# TASK REQUIREMENTS
All lines from the one containing "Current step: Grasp" to the end of the listing below are to be reproduced exactly, and no others.

[GIVEN DATA]

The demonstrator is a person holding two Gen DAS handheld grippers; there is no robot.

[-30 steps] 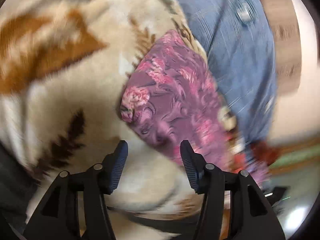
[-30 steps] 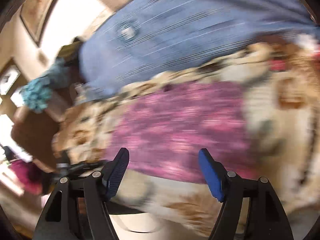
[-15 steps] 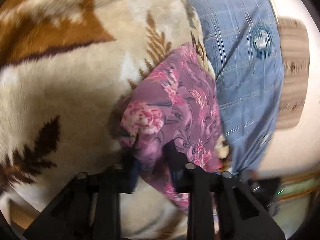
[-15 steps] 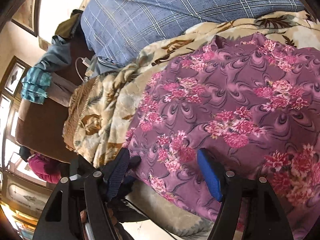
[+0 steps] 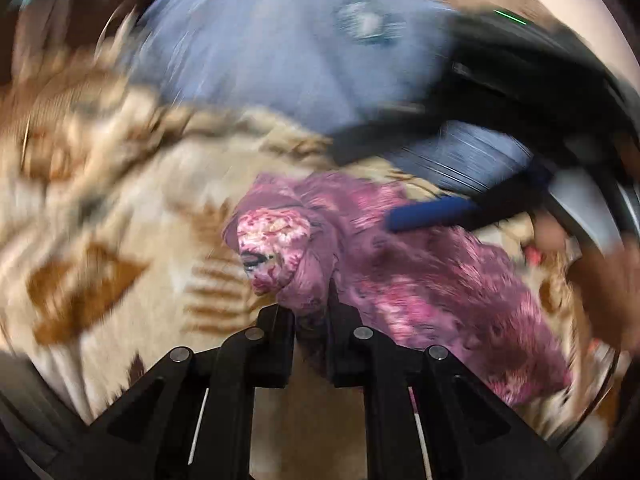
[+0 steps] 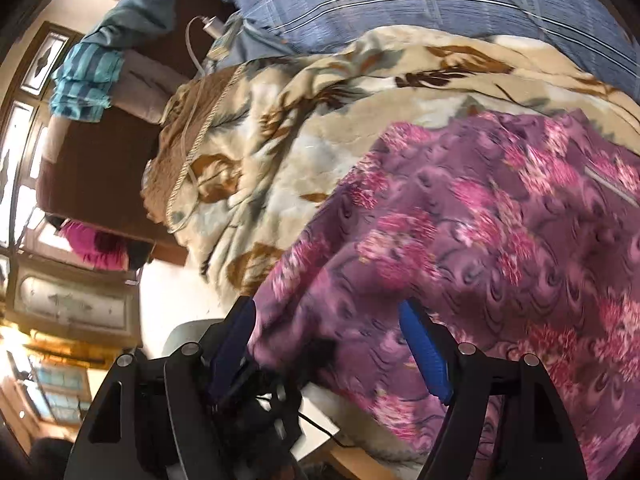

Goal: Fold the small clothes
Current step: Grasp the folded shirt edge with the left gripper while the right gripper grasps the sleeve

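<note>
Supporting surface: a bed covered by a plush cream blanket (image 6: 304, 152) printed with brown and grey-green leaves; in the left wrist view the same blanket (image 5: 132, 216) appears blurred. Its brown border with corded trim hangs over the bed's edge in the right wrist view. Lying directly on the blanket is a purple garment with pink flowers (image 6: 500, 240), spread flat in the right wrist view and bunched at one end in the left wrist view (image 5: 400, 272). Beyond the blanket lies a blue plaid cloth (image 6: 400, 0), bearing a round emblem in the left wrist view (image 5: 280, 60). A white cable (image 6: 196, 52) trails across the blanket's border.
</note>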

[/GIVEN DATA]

# REPLY
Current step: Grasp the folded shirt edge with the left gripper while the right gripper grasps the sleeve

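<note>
Supporting surface: a bed covered by a plush cream blanket (image 6: 304, 152) printed with brown and grey-green leaves; in the left wrist view the same blanket (image 5: 132, 216) appears blurred. Its brown border with corded trim hangs over the bed's edge in the right wrist view. Lying directly on the blanket is a purple garment with pink flowers (image 6: 500, 240), spread flat in the right wrist view and bunched at one end in the left wrist view (image 5: 400, 272). Beyond the blanket lies a blue plaid cloth (image 6: 400, 0), bearing a round emblem in the left wrist view (image 5: 280, 60). A white cable (image 6: 196, 52) trails across the blanket's border.
</note>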

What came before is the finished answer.